# REQUIRED ACTION:
Could you print only the lines from the one containing "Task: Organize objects" through the end of the listing below, unchanged?

# THE DATA:
···

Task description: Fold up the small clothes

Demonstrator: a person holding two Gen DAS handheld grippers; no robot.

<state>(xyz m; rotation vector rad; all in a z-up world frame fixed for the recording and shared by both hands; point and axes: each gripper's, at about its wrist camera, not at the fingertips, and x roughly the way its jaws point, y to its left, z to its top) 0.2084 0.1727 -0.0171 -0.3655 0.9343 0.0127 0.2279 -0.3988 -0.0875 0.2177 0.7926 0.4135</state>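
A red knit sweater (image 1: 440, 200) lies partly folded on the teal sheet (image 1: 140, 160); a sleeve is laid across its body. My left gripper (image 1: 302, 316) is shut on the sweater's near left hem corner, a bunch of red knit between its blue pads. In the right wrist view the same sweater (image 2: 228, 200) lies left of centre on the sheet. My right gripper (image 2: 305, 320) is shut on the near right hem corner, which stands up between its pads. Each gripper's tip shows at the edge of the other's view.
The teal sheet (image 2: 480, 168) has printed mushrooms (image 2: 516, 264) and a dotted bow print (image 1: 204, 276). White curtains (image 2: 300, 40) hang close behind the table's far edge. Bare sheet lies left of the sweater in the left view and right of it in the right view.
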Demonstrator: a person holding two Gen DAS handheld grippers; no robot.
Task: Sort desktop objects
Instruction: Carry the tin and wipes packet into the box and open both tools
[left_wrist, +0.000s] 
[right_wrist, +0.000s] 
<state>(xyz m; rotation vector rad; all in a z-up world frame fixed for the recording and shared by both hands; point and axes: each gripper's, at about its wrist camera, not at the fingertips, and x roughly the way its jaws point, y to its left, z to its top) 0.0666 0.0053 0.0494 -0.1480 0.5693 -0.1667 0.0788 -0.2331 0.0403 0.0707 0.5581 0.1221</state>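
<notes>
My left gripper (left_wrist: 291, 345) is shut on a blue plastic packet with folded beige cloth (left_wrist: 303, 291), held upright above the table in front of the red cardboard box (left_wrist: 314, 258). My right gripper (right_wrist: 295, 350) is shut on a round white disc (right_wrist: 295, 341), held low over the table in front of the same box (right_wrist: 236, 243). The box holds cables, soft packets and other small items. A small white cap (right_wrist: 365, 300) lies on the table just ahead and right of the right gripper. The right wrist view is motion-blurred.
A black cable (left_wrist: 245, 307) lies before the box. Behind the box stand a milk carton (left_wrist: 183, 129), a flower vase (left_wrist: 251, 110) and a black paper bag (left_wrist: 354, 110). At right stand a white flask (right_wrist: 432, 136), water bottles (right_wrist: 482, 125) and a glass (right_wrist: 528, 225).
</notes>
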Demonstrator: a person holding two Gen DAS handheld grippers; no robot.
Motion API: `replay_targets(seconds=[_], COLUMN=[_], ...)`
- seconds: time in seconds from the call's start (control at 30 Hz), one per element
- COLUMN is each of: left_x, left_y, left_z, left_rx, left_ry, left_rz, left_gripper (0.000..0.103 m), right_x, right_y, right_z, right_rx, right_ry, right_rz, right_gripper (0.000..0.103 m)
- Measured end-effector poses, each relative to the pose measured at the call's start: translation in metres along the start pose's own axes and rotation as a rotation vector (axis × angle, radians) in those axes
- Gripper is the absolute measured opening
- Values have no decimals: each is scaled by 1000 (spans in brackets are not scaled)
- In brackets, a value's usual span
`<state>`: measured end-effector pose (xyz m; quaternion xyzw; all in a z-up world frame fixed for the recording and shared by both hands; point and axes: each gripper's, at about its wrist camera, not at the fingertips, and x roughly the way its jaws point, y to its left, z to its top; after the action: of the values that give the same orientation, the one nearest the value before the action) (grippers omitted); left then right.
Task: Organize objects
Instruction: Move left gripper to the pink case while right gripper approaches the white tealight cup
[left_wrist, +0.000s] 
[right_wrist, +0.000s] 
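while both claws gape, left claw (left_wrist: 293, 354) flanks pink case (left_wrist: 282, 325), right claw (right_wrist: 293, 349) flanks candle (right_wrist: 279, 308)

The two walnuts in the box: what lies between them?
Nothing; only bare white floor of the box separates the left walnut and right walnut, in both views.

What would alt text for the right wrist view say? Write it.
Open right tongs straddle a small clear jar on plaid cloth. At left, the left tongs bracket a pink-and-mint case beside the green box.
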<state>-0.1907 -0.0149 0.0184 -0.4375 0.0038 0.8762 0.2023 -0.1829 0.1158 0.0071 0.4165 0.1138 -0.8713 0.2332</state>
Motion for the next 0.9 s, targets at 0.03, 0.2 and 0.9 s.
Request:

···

# SOLUTION BELOW:
Task: Organize objects
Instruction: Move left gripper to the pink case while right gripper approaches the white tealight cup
[left_wrist, +0.000s] 
[right_wrist, +0.000s] 
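while both claws gape, left claw (left_wrist: 293, 354) flanks pink case (left_wrist: 282, 325), right claw (right_wrist: 293, 349) flanks candle (right_wrist: 279, 308)

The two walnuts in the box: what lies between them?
Nothing; only bare white floor of the box separates the left walnut and right walnut, in both views.

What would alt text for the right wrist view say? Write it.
Open right tongs straddle a small clear jar on plaid cloth. At left, the left tongs bracket a pink-and-mint case beside the green box.
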<state>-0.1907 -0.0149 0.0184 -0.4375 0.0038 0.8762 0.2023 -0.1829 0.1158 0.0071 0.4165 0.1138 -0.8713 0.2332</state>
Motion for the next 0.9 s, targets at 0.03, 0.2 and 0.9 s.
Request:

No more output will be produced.